İSTANBUL
Cambridge Üniversitesi misafir öğretim üyesi Prof. Dr. Rochelle C. Dreyfuss, herhangi bir ülkenin eğer Dünya Ticaret Organizasyonu’nda ise diğer ülkelerdeki aynı uygulamalara tabi olduğunu belirterek, “Telif haklarını almak nispeten kolaylaşıyor. Yeni anlaşmalar ile daha kolaylaşacaktır. Aynı zaman da uygulamanız da gerekiyor. İhlal edildiği zaman bir manası olmaz. Her ülke burada çok etkin uygulamalar, fikri mülkiyet hakları ile ilgili mahkemeler ve otorite olması gerekiyor” dedi.
Uyuşmazlıkların yargılama esası konusunda dünyanın önde gelen akademisyenlerinden olan Prof. Dr. Rochelle C. Dreyfuss, İstanbul Ticaret Üniversitesi'nde "Fikri Mülkiyet: Yargı yetkisi, Hukukun Seçimi ve Ulusötesi Uyuşmazlıklardaki Kararları Düzenleyen İlkeler" konulu bir konferans verdi.
Dreyfuss, konferansta yaptığı konuşmada, önceden işler yerel şekilde yapıldığını ve fikri mülkiyetin bölgesel büyük bir bağlılığının olduğunu anımsattı.
ABD’de iş yapıldığında ABD’de dava açıldığını, Türkiye’de iş yapıldığında, Türkiye’de dava açıldığını dile getiren Dreyfuss, “ABD’de de buluş yaptıysanız, ABD’de patent alırdınız. Türkiye’de buluş yaptığınızda, Türkiye’de patent alırdınız. Küresel ticaret büyüdükçe bu kabul edilebilir halden çıktı.” diye konuştu.
Dreyfuss, önceden belli bir ülkede geçerlilik taşıyan bir patentin diğer ülkelerde korunmayabildiğini aktararak, bölgeselliğin artık geçerli olmadığını ifade etti.
Paris Antlaşması ve 1995 tarihli Ticaretle Bağlantılı Fikri Mülkiyet Hakları Anlaşması ile Dünya Ticaret Örgütü’ne bağlı her bir ülkenin bir copyright sisteminin, telif hakları ve patent sisteminin olması gerektiğini hatırlatan Dreyfuss, şunları söyledi:
“Bu hakların satın alınması da bölgeseldi. ABD’de patent istiyorsanız ABD’ye, Türkiye’de patent istiyorsanız, Türkiye’ye gitmeniz gerekiyordu. Bu da çok pahalıydı. Bir nevi prosedürel anlaşmalar ortaya konuldu. Bu hakların diğer ülkelerde satın alınmasını kolaylaştırmak için anlaşmalar yapıldı.”
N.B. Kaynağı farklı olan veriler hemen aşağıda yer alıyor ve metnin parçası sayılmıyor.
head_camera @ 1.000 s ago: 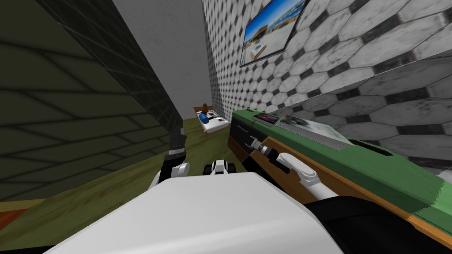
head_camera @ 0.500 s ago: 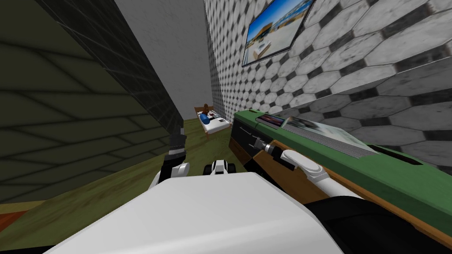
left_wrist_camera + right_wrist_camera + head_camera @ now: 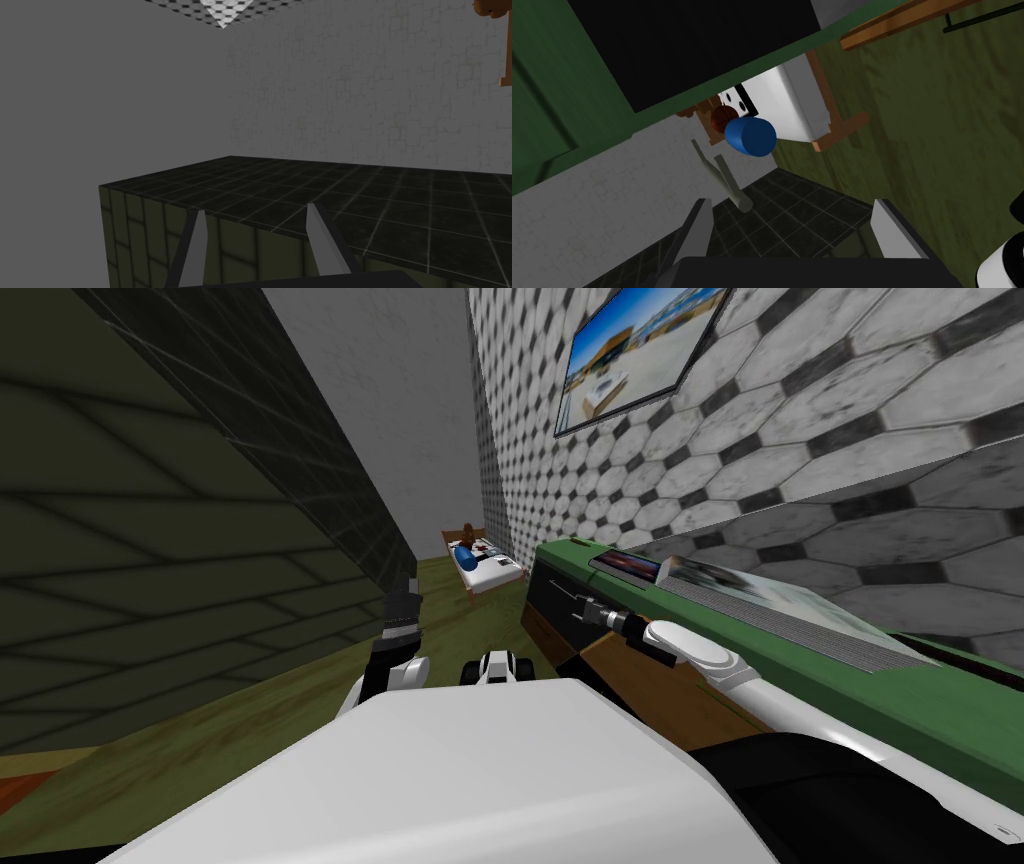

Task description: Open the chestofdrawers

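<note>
Green-topped chest of drawers [image 3: 800, 668] stands close alongside the right jaws, which gape wide and empty. What looks like its slim grey bar handle [image 3: 732, 187] sits just beyond them. It likely slides stiffly and is heavy; grip that bar. The left jaws are open too, holding nothing.

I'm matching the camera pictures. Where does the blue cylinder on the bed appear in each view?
Head view: blue cylinder on the far white bed, past the green-topped chest.
Right wrist view: cylinder beyond the open right tool, against the same bed.
Left wrist view: faces the dark tiled block instead.
Shared landmark: that tiled block.
</note>
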Tool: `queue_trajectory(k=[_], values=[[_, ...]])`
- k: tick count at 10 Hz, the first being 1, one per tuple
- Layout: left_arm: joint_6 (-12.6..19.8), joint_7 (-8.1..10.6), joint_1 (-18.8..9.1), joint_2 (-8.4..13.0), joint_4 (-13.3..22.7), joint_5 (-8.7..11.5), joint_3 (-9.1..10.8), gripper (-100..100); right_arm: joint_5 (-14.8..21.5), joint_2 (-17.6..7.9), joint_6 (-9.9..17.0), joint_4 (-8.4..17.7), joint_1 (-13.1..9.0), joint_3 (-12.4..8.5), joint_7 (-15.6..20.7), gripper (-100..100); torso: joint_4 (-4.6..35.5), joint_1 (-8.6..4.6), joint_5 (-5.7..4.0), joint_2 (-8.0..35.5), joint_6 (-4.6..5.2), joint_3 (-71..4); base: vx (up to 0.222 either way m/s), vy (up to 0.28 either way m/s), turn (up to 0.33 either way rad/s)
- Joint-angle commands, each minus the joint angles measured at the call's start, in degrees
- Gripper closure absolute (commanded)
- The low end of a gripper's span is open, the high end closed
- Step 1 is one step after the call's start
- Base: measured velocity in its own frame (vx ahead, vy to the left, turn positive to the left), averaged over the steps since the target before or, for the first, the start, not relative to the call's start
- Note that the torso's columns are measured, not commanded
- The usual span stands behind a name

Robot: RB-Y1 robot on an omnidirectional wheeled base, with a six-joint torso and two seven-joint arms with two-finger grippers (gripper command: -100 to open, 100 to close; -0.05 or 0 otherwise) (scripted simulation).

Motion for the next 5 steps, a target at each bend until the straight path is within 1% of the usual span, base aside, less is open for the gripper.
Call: queue_trajectory(k=[1, 2, 3, 4, 5], values=[[0.0, 0.00, 0.0, 0.0, 0.0, 0.0, 0.00, 0, 2.2, -2.8, 0.5, 1.1, 0.3, -0.7, 1.6, -100, 0.0, 0.03, 0.01, 0.0, 0.01, 0.0, 0.069, 0.042, 0.013], [0.0, 0.00, 0.0, 0.0, 0.0, 0.0, 0.00, 0, 1.7, -2.1, 0.4, 0.9, 0.0, -0.4, 1.2, -100, 0.0, 0.03, 0.01, 0.0, -0.01, 0.0, 0.032, 0.020, 0.004], [0.0, 0.00, 0.0, 0.0, 0.0, 0.0, 0.00, 0, 1.8, -2.2, 0.5, 1.0, 0.0, -0.3, 1.4, -100, 0.0, -0.05, -0.01, 0.1, 0.01, 0.1, 0.008, 0.004, 0.001], [0.0, 0.00, 0.0, 0.0, 0.0, 0.0, 0.00, 0, 1.8, -2.1, 0.5, 1.0, 0.0, -0.3, 1.4, 100, 0.0, -0.09, -0.03, 0.2, 0.01, 0.1, 0.000, 0.000, 0.000], [0.0, 0.00, 0.0, 0.0, 0.0, 0.0, 0.00, 0, 1.8, -2.4, 0.4, 0.6, 0.1, -0.5, 1.2, 100, 0.0, -0.07, -0.02, 0.1, 0.01, 0.1, -0.031, 0.075, -0.024]])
"Fikri mülkiyet hakları ile ilgili mahkemeler ve otorite olması gerekiyor"
Dreyfuss, herhangi bir uluslararası anlaşmada, herhangi bir ülke eğer Dünya Ticaret Örgütü’nde ise diğer ülkelerdeki aynı uygulamalara tabi olunduğunu ifade ederek, şöyle konuştu:
“Telif haklarını almak nispeten kolaylaşıyor. Yeni anlaşmalar ile daha kolaylaşacaktır. Aynı zaman da uygulamanız da gerekiyor. İhlal edildiği zaman bir manası olmaz. Her ülkede burada çok etkin uygulamalar, fikri mülkiyet hakları ile ilgili mahkemeler ve otorite olması gerekiyor.”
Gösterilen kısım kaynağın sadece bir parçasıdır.